Make File for AmphibiaWeb - VertNet/post-harvest-processor GitHub Wiki

[Adapted from https://github.com/VertNet/bigquery/wiki/Make-File-for-AmphibiaWeb]

This page describes the process for creating a subset snapshot file from the latest VertNet harvest for download from Google Cloud Storage. This example is to create a file for use by AmphibiaWeb.

Prerequisites: Make sure the table vertnet_latest_amphibians reflects the latest data from the most recent BigQuery fullDump (e.g., table full_20160901).
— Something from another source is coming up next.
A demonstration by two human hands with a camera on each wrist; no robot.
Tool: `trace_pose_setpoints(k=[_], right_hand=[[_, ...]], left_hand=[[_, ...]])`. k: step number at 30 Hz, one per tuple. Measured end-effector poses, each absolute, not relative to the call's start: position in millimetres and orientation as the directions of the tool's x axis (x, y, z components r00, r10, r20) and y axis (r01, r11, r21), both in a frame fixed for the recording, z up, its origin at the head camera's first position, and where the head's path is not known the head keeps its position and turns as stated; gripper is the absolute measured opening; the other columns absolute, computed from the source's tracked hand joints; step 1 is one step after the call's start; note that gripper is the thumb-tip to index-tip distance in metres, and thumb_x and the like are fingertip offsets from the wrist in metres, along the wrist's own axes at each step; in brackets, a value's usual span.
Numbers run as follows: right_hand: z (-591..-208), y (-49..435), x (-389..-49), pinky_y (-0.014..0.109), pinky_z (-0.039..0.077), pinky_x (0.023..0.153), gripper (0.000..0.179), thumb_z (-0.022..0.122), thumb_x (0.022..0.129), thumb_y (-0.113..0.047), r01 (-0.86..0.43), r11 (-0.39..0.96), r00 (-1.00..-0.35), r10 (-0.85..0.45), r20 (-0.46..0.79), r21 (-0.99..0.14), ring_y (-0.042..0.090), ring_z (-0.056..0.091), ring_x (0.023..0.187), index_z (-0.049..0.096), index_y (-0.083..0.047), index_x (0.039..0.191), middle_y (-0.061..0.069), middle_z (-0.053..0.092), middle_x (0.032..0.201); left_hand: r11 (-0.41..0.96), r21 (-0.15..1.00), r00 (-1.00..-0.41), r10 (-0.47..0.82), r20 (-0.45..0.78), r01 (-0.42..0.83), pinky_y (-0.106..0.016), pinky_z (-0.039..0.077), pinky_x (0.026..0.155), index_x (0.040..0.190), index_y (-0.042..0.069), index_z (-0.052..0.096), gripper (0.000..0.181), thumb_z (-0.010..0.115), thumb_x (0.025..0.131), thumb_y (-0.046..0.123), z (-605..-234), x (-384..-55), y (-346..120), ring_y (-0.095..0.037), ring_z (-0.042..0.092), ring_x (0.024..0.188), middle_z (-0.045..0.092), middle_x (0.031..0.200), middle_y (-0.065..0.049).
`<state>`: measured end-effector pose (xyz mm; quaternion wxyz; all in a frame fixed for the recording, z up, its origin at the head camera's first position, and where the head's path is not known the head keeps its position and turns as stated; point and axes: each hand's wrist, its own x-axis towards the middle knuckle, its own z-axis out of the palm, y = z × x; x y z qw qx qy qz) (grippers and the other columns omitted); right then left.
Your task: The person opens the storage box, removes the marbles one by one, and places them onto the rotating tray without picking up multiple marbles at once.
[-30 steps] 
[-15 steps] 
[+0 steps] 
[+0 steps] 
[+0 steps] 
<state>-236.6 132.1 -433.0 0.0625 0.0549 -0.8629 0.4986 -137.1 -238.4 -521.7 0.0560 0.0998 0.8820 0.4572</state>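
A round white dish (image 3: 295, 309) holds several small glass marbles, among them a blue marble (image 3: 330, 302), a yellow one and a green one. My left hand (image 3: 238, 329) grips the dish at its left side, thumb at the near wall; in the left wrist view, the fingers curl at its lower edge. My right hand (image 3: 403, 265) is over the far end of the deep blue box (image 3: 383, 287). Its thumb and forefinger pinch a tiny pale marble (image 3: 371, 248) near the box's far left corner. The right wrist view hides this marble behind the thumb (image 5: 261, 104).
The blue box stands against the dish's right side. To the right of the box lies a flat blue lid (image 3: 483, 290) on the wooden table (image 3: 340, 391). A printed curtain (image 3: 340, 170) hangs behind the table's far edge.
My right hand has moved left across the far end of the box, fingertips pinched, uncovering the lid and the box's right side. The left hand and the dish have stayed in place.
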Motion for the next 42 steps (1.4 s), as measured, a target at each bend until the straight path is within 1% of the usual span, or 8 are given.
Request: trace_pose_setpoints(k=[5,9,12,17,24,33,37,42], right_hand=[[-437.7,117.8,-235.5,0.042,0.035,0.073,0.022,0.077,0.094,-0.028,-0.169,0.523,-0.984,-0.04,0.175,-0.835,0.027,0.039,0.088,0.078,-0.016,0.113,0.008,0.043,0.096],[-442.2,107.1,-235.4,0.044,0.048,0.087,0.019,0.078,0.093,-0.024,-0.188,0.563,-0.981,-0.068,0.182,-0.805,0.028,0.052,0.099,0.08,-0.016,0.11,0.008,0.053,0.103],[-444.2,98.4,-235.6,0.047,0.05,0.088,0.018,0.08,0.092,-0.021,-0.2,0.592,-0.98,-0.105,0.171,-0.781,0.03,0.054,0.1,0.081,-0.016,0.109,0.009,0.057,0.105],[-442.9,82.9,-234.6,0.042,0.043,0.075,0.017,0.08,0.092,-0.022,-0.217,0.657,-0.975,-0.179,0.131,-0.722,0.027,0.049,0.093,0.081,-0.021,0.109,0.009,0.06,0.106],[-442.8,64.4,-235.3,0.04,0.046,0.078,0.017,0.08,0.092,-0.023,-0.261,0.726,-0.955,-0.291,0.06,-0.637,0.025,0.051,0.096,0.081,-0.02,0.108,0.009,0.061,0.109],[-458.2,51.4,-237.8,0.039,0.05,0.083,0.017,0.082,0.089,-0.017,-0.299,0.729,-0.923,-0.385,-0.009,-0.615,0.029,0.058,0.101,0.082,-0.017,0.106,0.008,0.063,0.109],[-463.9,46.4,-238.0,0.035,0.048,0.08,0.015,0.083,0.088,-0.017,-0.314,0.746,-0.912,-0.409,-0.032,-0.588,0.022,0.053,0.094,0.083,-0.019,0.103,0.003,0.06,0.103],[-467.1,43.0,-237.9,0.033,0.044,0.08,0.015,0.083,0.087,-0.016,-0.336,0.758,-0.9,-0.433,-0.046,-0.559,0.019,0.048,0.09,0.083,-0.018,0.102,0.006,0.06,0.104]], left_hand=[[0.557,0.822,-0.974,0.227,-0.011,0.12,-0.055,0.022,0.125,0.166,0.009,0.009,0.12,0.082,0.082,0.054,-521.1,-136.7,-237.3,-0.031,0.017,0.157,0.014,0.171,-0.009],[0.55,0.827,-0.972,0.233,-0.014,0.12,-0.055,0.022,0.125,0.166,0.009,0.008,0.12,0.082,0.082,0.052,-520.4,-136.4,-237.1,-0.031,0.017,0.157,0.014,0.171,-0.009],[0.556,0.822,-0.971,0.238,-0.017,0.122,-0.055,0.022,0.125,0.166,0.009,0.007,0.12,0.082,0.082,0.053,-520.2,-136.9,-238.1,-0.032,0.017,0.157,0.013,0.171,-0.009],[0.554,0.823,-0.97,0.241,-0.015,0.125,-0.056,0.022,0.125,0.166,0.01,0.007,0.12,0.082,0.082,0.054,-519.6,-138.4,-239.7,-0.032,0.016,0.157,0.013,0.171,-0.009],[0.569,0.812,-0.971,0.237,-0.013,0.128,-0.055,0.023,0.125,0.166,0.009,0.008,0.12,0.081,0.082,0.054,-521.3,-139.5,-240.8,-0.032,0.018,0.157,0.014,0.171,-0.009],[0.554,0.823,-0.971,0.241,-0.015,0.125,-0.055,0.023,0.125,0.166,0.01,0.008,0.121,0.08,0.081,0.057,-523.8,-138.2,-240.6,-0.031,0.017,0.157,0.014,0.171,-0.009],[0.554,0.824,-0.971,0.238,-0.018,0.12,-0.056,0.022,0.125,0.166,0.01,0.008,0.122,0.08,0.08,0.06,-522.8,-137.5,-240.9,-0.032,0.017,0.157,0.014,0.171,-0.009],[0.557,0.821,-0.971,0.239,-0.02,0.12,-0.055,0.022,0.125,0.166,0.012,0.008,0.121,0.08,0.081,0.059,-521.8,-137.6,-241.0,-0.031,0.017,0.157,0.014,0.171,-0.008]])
See https://github.com/VertNet/post-harvest-processor/wiki/Making-Snapshots.

To create a current copy of the data set for AmphibiaWeb, delete the table vertnet_latest_amphibiaweb.

Select the table vertnet_latest_amphibians.

Click on the Show Options button.

In the Select Destination Table dialog:

  • Project: vertnet-portal
  • Dataset: dumps
  • Table ID: vertnet_latest_amphibiaweb

Select the following options:

  • Write Preference: Overwrite table
  • Results Size: Allow Large Results
  • Results Schema: Flatten Results
  • SQL dialect: Use Legacy SQL

Enter the following in the New Query text box:

SELECT 
dctype,
institutioncode,
collectioncode,
catalognumber,
occurrenceid,
associatedmedia,
basisofrecord,
eventdate,
year,
month,
day,
highergeography,
continent,
country,
countrycode,
stateprovince,
county,
locality,
verbatimelevation,
decimallatitude,
decimallongitude,
geodeticdatum,
coordinateuncertaintyinmeters,
georeferencedby,
georeferenceddate,
georeferenceprotocol,
georeferencesources,
scientificname,
order,
family,
genus,
specificepithet,
scientificnameauthorship,
dc_references
FROM [dumps.vertnet_latest_amphibians]

Click on the Run Query button.

When the table vertnet_latest_amphibians is complete, it can be exported to Google Cloud Storage for public access. To do so, move the cursor to the vertnet_latest_amphibians table in the dumps folder. click on the drop-down button and select 'Export table'. Select CSV as the export format, GZIP as the compression format, and gs://vertnet-byclass/vertnet_latest_amphibiaweb.csv.gz* as the Google Cloud Storage URI.

This will generate multiple shards of the latest VertNet amphibians for AmphibiaWeb on Google Cloud Storage. The job can be monitored in the BigQuery console by selecting Job History. When it is finished the shards on Google Cloud Storage will have to be processed to strip the header row from all but the first shard and concatenate them all into a single file. To do so, check the script process_vertnet_latest_amphibianweb-GCS.sh for the number of files to process and run the script on a machine that is configured with gsutil and authorized to access the VertNet Google Cloud Storage.

When it is finished, if there are no errors, go to the Google Cloud Storage console at https://console.developers.google.com/project/vertnet-portal/storage/browser/vertnet-byclass/. Click on the Shared Publicly check box to make the file openly accessible at http://storage.googleapis.com/vertnet-byclass/vertnet_latest_amphibiaweb.csv.gz.